Dr. Azad suggested that the area of drug development discovery is promising for Islamic countries to productively collaborate.

Dr. Azad suggested that the area of drug discovery and development is promising for Islamic countries to productively collaborate, “rational” bioprospecting of the Biota. Pharmaceutical research has huge potential in the Islamic world that can be materialized through multinational and multidisciplinary collaboration between research groups possessing complementary expertise and facilities, said Prof. Dr. Ahmed Abdullah Azad, Chief Research Scientist, Commonwealth Scientific, and Industrial Research Organisation, Division of Biotechnology, Melbourne, Australia, while addressing COMSTECH webinar on “opportunities for production of affordable biosimilar medicines, and plant-based novel therapeutics in the Islamic world.

Many resource and technology poor Islamic countries, with valuable human and intellectual capital, must be provided the opportunity to contribute to competitive research that benefits them and the Islamic world, he urged. Pharmaceutical and biotechnology research in the Islamic world would greatly benefit from access to cutting-edge technologies and uniform and common IP and regulatory guidelines. COMSTECH, with support of Islamic Development Bank, could play a catalytic role by enabling and coordinating the development of world-class Biomolecular research capacity in OIC-member countries, he suggested.

Dr. Azad pointed out that a substantial amount of material for the production of generic medicines is sourced from developing countries including some in the Islamic world. He explained how the pipeline of new small-molecule drugs, from which generic medicines are copied, have almost dried up as multinational drug companies have turned their attention to a new class of very efficacious protein-based pharmaceuticals (Biologics).

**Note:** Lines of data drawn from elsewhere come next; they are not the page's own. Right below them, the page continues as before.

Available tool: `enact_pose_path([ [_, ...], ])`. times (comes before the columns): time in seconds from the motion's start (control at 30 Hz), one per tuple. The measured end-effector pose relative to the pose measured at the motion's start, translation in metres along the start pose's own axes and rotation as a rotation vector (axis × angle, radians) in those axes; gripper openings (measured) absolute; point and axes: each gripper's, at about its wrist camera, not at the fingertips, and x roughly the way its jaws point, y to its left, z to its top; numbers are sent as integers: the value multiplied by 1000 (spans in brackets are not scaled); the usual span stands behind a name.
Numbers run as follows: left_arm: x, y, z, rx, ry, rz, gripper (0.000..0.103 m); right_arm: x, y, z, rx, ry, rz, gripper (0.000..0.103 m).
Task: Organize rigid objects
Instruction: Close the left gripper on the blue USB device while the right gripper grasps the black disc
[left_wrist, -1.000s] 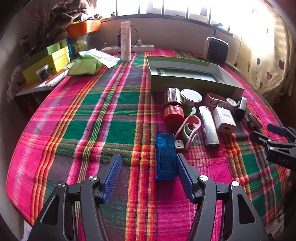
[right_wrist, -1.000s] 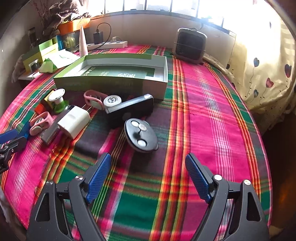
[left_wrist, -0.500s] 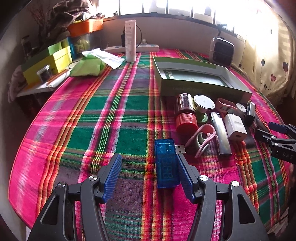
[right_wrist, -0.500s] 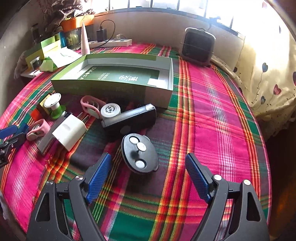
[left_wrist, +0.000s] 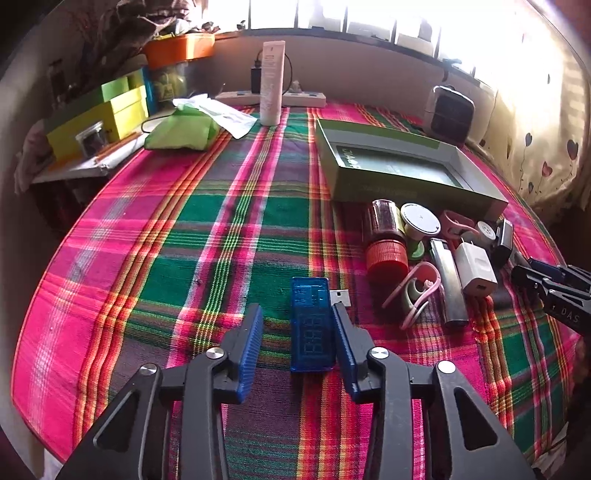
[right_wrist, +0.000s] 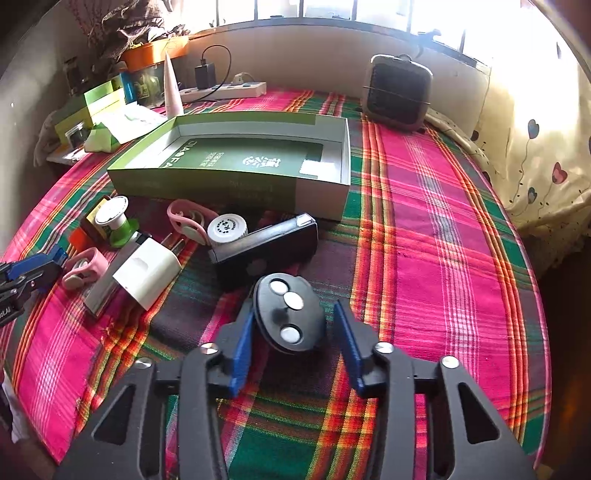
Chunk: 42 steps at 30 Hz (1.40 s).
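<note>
1. Blue USB meter (left_wrist: 311, 325) lies flat on the plaid surface (left_wrist: 147, 236), well short of the green box (left_wrist: 402, 173), with a pink clip (left_wrist: 417, 291), a silver lighter (left_wrist: 448, 284) and a white charger (left_wrist: 474, 269) between them.
2. Its long axis runs away from me, plug end toward the green box side.
3. My left tool (left_wrist: 297, 325) straddles it; the jaws have just been closing, one pad touching its side, the other still apart, so nothing is gripped.
4. A black round remote (right_wrist: 290, 314) lies near the green box (right_wrist: 236, 162), just beside a black bar (right_wrist: 266, 243).
5. My right tool (right_wrist: 293, 325) has just been closing round it; one pad touches, the other stands clear.
</note>
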Motion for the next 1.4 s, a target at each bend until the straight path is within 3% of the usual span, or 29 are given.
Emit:
enact_pose_path([
  [0.13, 0, 1, 0, 1, 0, 0, 29, -1, 0, -1, 5, -4, -5, 36],
  [0.2, 1, 2, 1, 0, 1, -5, 21, -1, 0, -1, 7, -4, -7, 36],
  [0.67, 1, 7, 19, 14, -5, -18, 21, -9, -3, 7, 39, -37, -5, 36],
  [1.13, -3, 5, 73, 40, -82, -46, 21, -18, -5, 44, 58, -102, 3, 36],
  [1.4, 9, -3, 105, 47, -93, -99, 21, -11, -9, 67, 75, -108, 22, 36],
])
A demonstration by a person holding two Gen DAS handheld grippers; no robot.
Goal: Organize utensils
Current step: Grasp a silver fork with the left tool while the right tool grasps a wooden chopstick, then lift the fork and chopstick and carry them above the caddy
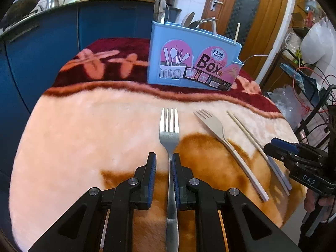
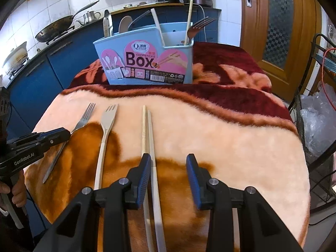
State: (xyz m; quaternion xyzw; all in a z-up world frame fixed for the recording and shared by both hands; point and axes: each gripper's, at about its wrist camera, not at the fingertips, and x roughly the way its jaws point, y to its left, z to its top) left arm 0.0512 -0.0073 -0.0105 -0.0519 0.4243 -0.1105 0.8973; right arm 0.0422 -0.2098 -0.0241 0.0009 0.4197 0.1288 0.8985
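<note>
A metal fork [image 1: 169, 134] lies on the blanket-covered table. My left gripper [image 1: 163, 157] is open, its fingers on either side of the fork's handle, the right pad touching it. It also shows in the right wrist view [image 2: 61, 134]. A beige plastic fork [image 1: 212, 128] [image 2: 107, 124] and a pair of beige chopsticks [image 1: 247, 134] [image 2: 147, 130] lie to the right. My right gripper [image 2: 169, 159] is open, low over the chopsticks, which run beside its left finger. The blue utensil box [image 1: 193, 58] [image 2: 145, 61] stands at the back with utensils in it.
The table carries a plush pink, brown and maroon blanket [image 2: 231, 130]. Blue kitchen cabinets [image 1: 42, 48] stand at left and behind, with a wok [image 2: 54, 29] on the counter. A wooden door [image 2: 279, 21] and a rack with wires and plastic bags [image 2: 319, 105] are at right.
</note>
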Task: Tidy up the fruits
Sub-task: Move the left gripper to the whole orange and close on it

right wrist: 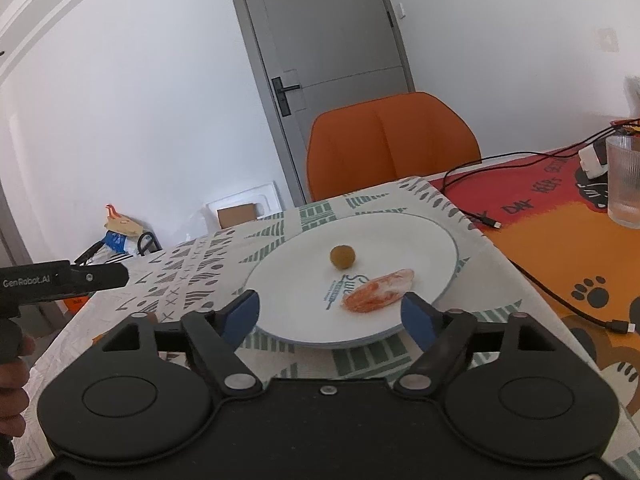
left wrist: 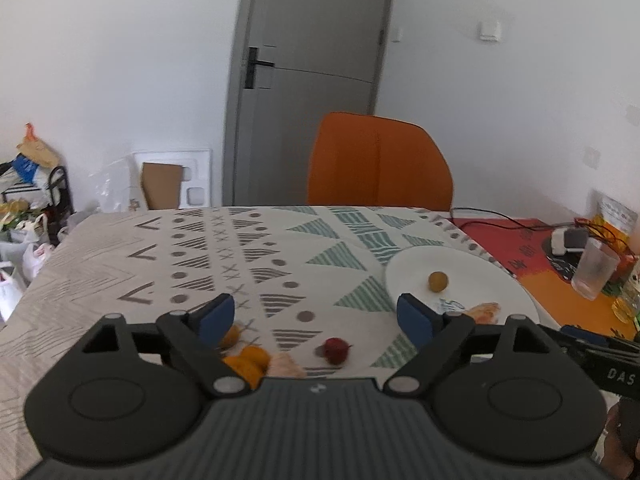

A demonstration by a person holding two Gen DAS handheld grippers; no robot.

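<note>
- The left gripper (left wrist: pixel 316 318) hangs over the worktop (left wrist: pixel 120 248), fingers (left wrist: pixel 216 318) spread with nothing between them.
- Below it lie a red fruit (left wrist: pixel 335 350) and orange pieces (left wrist: pixel 246 362) on the cloth.
- The right gripper (right wrist: pixel 330 316) has its fingers (right wrist: pixel 242 314) spread, empty, at the plate's (right wrist: pixel 420 236) near rim.
- On the plate, a round yellowish fruit (right wrist: pixel 342 257) sits behind a peeled segment (right wrist: pixel 378 296), whose long axis runs near-left to far-right.

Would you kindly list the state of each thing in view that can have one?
left gripper: open, empty
right gripper: open, empty
plate: holds two pieces
round yellow fruit: on plate
wrapped orange piece: on plate
red fruit: on tablecloth
orange fruits: on tablecloth
glass: upright
door: shut
</note>
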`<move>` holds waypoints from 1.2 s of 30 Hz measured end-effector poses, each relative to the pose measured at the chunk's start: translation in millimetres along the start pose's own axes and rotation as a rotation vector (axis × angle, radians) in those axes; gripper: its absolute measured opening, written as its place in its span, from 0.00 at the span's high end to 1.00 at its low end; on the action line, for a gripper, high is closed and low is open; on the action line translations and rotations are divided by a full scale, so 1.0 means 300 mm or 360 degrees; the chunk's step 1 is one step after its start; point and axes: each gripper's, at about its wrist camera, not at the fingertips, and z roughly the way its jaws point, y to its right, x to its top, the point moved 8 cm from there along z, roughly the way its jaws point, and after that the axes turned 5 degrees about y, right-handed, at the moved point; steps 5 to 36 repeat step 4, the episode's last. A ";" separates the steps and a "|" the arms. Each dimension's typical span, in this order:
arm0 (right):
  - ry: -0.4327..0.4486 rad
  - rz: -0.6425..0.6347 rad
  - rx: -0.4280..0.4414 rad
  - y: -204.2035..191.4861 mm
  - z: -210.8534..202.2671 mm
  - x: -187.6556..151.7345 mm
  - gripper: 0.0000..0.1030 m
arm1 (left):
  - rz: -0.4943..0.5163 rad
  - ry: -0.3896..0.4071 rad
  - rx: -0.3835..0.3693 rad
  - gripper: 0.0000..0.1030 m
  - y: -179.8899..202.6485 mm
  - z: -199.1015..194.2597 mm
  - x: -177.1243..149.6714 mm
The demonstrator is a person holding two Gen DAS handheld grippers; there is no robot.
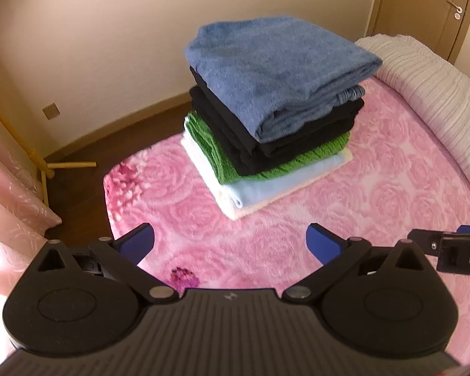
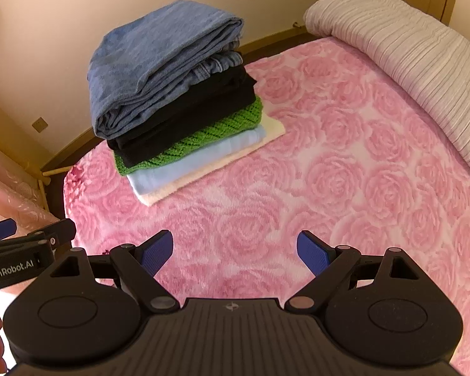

The earlier versions of Biologics were human enzymes, hormones, growth factors and cytokines produced by recombinant DNA technologies. The latest versions are monoclonal antibody (Mab)-type molecules, he explained.

These new generation of life-saving drugs are extremely expensive (at least $50,000 per patient a year) and simply beyond the means of most people and poor countries of the developing and Islamic world, Dr. Azad mentioned.

There is, therefore a huge demand for the production of cheaper versions of these wonder drugs, termed Biosimilars, through reverse-engineering and recombinant DNA technology. As most Mab-type Biologics are under patent, copying them into Biosimilars is not easy but luckily least developed countries are exempt from patent restrictions till 2032, he informed.

Prof. Dr. Ahmed Abdullah Azad, is the Chief Research Scientist, Commonwealth Scientific and Industrial Research Organisation, Division of Biotechnology, Melbourne, Australia. His research helped in the discovery and development of the anti-Flu drug Neuraminidase. He led the research in the discovery and development, and commercialization, of a recombinant subunit vaccine against a highly immunosuppressive virus (IBDV). Dr. Azad has more than 130 peer-reviewed papers in international journals and 10 patents. He is a Fellow of five science academies, and currently is Secretary-General of the Islamic-World Academy of Sciences.

Scientists, researchers and experts from Pakistan, Turkey, Iran, Indonesia, Iraq, Ethiopia, Azerbaijan and other countries joined this webinar.